優勝馬にはチャンピオンズカップへの優先出走権が与えられるレース。今年は、収得賞金で微妙な馬も多く、混戦が予想される。

 ◎アディラートは、3歳時のヒヤシンス賞では全盛期のエピカリスを苦しめ、UAEダービーに挑戦したほどの馬。気性的な難しさを内在させているためか成績が安定しないものの、ゴドルフィンマイル3着の実績はここでも胸を張れるものだ。前走は着差こそわずかだったが、内容的にはまだまだ余裕のあるものだった。引き続き、期待したい。

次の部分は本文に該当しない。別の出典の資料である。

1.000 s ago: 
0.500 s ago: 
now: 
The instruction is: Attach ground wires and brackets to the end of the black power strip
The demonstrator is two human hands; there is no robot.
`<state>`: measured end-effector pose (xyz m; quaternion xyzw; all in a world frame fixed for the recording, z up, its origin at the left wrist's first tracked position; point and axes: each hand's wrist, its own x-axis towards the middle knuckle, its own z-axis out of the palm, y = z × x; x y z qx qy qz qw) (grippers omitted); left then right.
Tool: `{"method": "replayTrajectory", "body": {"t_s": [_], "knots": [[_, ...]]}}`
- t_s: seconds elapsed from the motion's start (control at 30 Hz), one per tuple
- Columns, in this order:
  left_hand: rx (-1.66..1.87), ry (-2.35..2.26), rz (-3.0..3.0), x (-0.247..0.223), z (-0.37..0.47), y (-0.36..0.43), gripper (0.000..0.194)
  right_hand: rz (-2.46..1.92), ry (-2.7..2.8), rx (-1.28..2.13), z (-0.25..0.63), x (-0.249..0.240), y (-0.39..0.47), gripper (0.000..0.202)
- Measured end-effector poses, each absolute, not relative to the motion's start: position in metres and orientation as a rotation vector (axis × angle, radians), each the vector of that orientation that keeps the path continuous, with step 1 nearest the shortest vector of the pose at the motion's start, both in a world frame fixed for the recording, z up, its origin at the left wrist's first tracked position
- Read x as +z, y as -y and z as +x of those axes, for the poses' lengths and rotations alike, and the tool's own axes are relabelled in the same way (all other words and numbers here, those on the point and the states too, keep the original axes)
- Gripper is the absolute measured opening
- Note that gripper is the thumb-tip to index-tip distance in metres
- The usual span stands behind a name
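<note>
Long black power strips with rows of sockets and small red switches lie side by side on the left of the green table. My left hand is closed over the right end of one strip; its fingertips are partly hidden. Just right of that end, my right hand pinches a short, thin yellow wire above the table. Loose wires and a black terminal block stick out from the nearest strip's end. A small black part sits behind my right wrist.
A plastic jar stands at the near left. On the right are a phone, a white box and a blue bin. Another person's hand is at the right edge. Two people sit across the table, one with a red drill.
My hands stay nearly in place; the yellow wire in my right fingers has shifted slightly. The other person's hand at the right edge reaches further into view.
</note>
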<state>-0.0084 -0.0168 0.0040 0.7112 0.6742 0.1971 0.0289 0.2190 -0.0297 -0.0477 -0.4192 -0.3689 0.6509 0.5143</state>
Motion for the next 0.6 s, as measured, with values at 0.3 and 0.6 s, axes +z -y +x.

 ○エアアルマスはダート転向後3連勝。まだダート競馬に慣れきっていないような面も垣間見えるが、それでも重賞の常連メンバーを相手に強い競馬を繰り返している。母系をさかのぼれば、世界的名血バラードにたどり着く名門ファミリー。マジェスティックウォリアー×エンパイアメーカーの配合ならダート適性が高いのもうなずける。今後のためにも、ここで賞金を積み上げておきたいところだ。

 注目したいのは3歳勢。中でも▲デュープロセスは、ダート競馬の登竜門的な昇竜S、青竜Sを連勝して、ユニコーンSはアタマ差2着。世代屈指のダート巧者だ。前走は人気を裏切ってしまったが、まだ見限れない存在だ。

 C.スミヨン騎手が手綱をとる△グルーヴィットは中京記念の優勝馬で、ファルコンSの2着。一方、ダート競馬でも2戦2勝と、ダート競馬に対する適性も兼ね備えている、曾祖母エアグルーヴからダイナカールへとさかのぼる母系はA級ファミリー。あっさりのシーンがあっても不思議ではない。

 南部杯を勝って好調をアピールしている△サンライズノヴァと、スタート部分が芝のコースで見直したい△タイムフライヤーにも注意したい。